Bugzilla – Bug 12673
Commit e01ba94e36 breaks scanning files larger than 4GiB - 4kiB
Last modified: 2021-06-10 09:15:28 EDT
In ClamaAV-0.103.0 (and .1) files up to a size of 4294963200 (4G-4k) are scanned fine, but everything larger triggers the following error: --- snip --- $ dd if=/dev/zero of=testfile bs=64M count=64 $ ./clamscan/clamscan testfile LibClamAV Error: cli_calloc(): Attempt to allocate 0 bytes. Please report to https://bugzilla.clamav.net LibClamAV Warning: fmap: map header allocation failed LibClamAV Error: CRITICAL: fmap() failed /tmp/testfile: Can't allocate memory ERROR ----------- SCAN SUMMARY ----------- Known viruses: 8665590 Engine version: 0.103.0 Scanned directories: 0 Scanned files: 0 Infected files: 0 Total errors: 1 Data scanned: 0.00 MB Data read: 4096.00 MB (ratio 0.00:1) Time: 12.170 sec (0 m 12 s) Start Date: 2021:02:11 19:29:07 End Date: 2021:02:11 19:29:19 --- snap --- We bisected this down to this commit: https://github.com/Cisco-Talos/clamav-devel/commit/e01ba94e36 We reproduced this on different versions of openSUSE and SUSE Linux Enterprise Server with different versions of gcc and glibc and also verified it with "clean" builds (no patches, only default configure options and CFLAGS, etc.), so we think it is a generic problem.
We are seeing the same exact error with EPEL packages. Nice work with the bisect! This bug report in Red Hat's Bugzilla might be related: https://bugzilla.redhat.com/show_bug.cgi?id=1897909
Created attachment 7741 [details] large file scan patch I made a patch to resolve this issue. Changes in 0.103 to order of operations for creating fmaps and performaing hashes of fmaps resulted errors when scanning files that are 4096M and a different (but related) error when scanning files > 4096M. This is despite the fact that scanning is supposed to be limited to --max-scansize (MaxScanSize) and was also apparently limited to INT_MAX - 2 (aka ~1.999999G) back in 2014 to alleviate reported crashes for a few large file formats. (see https://bugzilla.clamav.net/show_bug.cgi?id=10960) This last limitation was not documented, so I added it to the sample clamd.conf. Anyways, the main issue is that the fmap module was using "unsigned int" and was then enforcing a limitation (verbose error messages) when that a map length exceeded the capapacity of an unsigned int. This commit switches the associated variables over to uint64_t, and while fmaps are still limited to size_t in other places, the fmap module will at least work with files > 4G on 64bit systems. In testing this, I found that the time to hash a file, particularly when hashing a file on an NTFS partition from Linux was really slow because we were hashing in FILEBUFF chunks (about 8K) at a time. Increasing this to 10MB chunks speeds up scanning of large files. Finally, now that hashing is performed immediately when an fmap is created for a file, hashing of files larger than max-scansize was occuring. This commit adds checks to bail out early if the file size exceeds the maximum before creating an fmap. It will alert with the Heuristics.Limits.Exceeded name if the heuristic is enabled. I also fixed CheckFmapFeatures.cmake module for the CMake build that detects if sysconf(_SC_PAGESIZE) is available.
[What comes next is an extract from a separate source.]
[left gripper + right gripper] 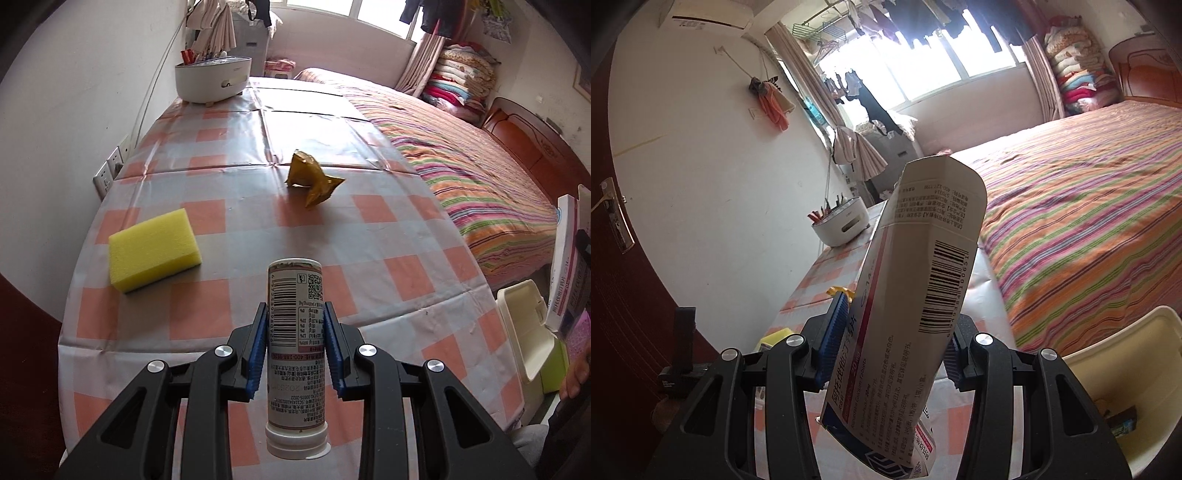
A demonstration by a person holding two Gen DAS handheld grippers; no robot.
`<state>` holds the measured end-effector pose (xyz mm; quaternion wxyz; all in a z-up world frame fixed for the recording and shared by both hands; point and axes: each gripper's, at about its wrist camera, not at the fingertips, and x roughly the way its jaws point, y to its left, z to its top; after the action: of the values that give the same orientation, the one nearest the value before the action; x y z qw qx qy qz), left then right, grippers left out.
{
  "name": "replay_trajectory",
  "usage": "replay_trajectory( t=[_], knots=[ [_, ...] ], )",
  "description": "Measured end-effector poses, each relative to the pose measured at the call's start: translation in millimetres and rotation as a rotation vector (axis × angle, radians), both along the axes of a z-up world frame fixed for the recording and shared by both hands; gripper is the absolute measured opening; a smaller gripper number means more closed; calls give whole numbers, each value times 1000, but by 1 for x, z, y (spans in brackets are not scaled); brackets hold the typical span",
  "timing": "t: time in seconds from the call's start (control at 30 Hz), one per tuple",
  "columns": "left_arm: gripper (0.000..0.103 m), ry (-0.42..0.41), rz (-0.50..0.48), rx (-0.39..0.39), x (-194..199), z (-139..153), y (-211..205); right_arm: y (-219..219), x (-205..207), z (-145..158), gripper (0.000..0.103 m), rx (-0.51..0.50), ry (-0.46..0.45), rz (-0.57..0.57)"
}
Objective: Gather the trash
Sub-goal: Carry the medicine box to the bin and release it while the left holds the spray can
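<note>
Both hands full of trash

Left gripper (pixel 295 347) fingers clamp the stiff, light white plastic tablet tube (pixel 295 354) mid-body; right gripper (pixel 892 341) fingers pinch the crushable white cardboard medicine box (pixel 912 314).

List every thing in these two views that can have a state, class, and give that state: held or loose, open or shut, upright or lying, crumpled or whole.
left gripper: shut on the bottle
bottle: capped, held
right gripper: shut on the medicine box
medicine box: held, its end flaps open
yellow wrapper: crumpled, loose on the table
sponge: lying flat, untouched
trash bin: lid open
</note>
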<state>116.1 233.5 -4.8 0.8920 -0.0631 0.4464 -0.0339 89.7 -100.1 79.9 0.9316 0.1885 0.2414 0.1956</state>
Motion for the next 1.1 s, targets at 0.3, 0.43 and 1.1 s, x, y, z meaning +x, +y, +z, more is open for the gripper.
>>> replay_trajectory(
  t=[0.3,0.43,1.1],
  knots=[
    [28,-48,-47,-8,-4,14,-33,-60,-30,1,46,-169,-79,-215],
    [28,-55,-77,-6,-3,17,-48,-73,-39,-3,47,-222,-90,-280],
    [28,-52,-157,11,0,13,-83,-82,-48,-2,65,-323,-118,-436]
  ],
)
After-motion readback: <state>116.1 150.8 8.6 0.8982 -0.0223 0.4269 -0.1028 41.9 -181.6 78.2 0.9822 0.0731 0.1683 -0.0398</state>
Maybe also worth noting: I am interested in changing clamav's behavior so that incomplete or skipped scans say something other than "OK" in the future, but since I'm planning to include this patch in 0.103.2 next week -- it makes no sense to make that change right now. I really don't know how many systems will break if we started emitting something like "SKIPPED" instead of "OK" for files that are too large to scan. I suspect it will cause problems for a lot of people. I may write to the users list to try to get some user opinions about the "SKIPPED (<reason>)" or maybe "INCOMPLETE (<reason>)" or something scan result for a future version.
Created attachment 7742 [details] large file scan patch 2 Replacement patch, I missed a couple of things.
Merged this fix for inclusion in 0.104: https://github.com/Cisco-Talos/clamav-devel/commit/861153a656bcb5266952630f0a2aaed228883404 We'll also merge this into a branch for inclusion in the upcoming 0.103.2 patch release.
*** Bug 12374 has been marked as a duplicate of this bug. ***
*** Bug 12649 has been marked as a duplicate of this bug. ***
(In reply to Micah Snyder from comment #3) > Maybe also worth noting: I am interested in changing clamav's behavior so > that incomplete or skipped scans say something other than "OK" in the > future, but [...] I suspect it will cause problems for a lot of people. > > I may write to the users list to try to get some user opinions about the > "SKIPPED (<reason>)" or maybe "INCOMPLETE (<reason>)" or something scan > result for a future version. Any news on these plans?